Article 280 of the Labor Code of the Philippines (LCP) describes different types of employment namely: regular, casual, project or seasonal. These distinctions are important because some rights and benefits attach only to regular employees, especially the right to security of tenure.
The foregoing contemplates four (4) kinds of employees: (a) regular employees or those who have been “engaged to perform activities which are usually necessary or desirable in the usual business or trade of the employer”; (b) project employees or those “whose employment has been fixed for a specific project or undertaking[,] the completion or termination of which has been determined at the time of the engagement of the employee”; (c) seasonal employees or those who work or perform services which are seasonal in nature, and the employment is for the duration of the season; and (d) casual employees or those who are not regular, project, or seasonal employees.
3. ARTICLE 281
A probationary employee is one who, for a given period of time, is being observed and evaluated to determine whether or not he is qualified for permanent employment.
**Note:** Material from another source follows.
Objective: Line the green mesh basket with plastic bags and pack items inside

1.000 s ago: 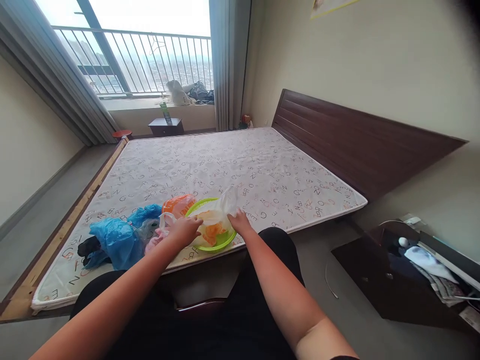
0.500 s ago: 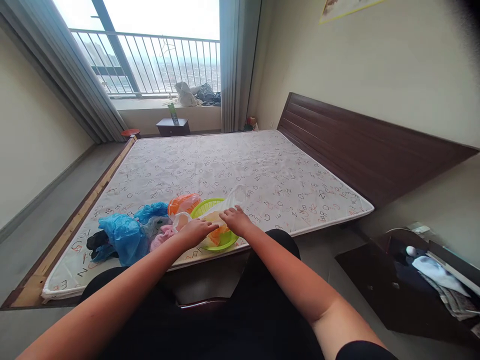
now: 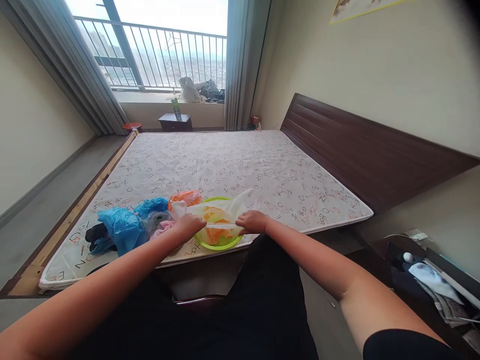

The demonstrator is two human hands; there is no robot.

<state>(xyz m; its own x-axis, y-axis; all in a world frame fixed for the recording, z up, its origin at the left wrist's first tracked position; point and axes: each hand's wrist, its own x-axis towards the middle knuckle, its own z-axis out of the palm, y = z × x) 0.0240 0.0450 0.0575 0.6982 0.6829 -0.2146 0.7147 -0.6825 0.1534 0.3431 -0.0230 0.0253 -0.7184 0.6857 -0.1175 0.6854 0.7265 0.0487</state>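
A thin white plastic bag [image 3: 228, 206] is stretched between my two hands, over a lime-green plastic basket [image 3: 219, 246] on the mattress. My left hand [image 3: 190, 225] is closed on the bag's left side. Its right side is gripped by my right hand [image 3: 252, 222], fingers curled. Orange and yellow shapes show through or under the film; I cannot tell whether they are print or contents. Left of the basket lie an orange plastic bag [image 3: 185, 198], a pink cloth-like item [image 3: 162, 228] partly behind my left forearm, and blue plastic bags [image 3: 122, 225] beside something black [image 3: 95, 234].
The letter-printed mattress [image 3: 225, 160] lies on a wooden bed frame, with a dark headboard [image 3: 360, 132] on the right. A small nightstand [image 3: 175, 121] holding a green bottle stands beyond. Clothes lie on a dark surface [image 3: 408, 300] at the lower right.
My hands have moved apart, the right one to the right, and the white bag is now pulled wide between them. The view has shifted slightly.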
The period should not exceed six (6) months from the date the employee started working, unless it is covered by an apprenticeship agreement stipulating a longer period. A probationary employee may be dismissed for a just cause or when he fails to qualify as a regular employee in accordance with reasonable standards made known to him at the time he is hired. If he is not informed of these reasonable criteria, he will be considered a regular employee. Also, a probationary employee may become regular if he is allowed to work after the probationary period. It is settled that even if probationary employees do not enjoy permanent status, they are accorded the constitutional protection of security of tenure.
The word “probationary”, as used to describe the period of employment, implies the purpose of the term or period. While the employer observes the fitness, propriety and efficiency of a probationer to ascertain whether he is qualified for permanent employment, the probationer at the same time, seeks to prove to the employer that he has the qualifications to meet the...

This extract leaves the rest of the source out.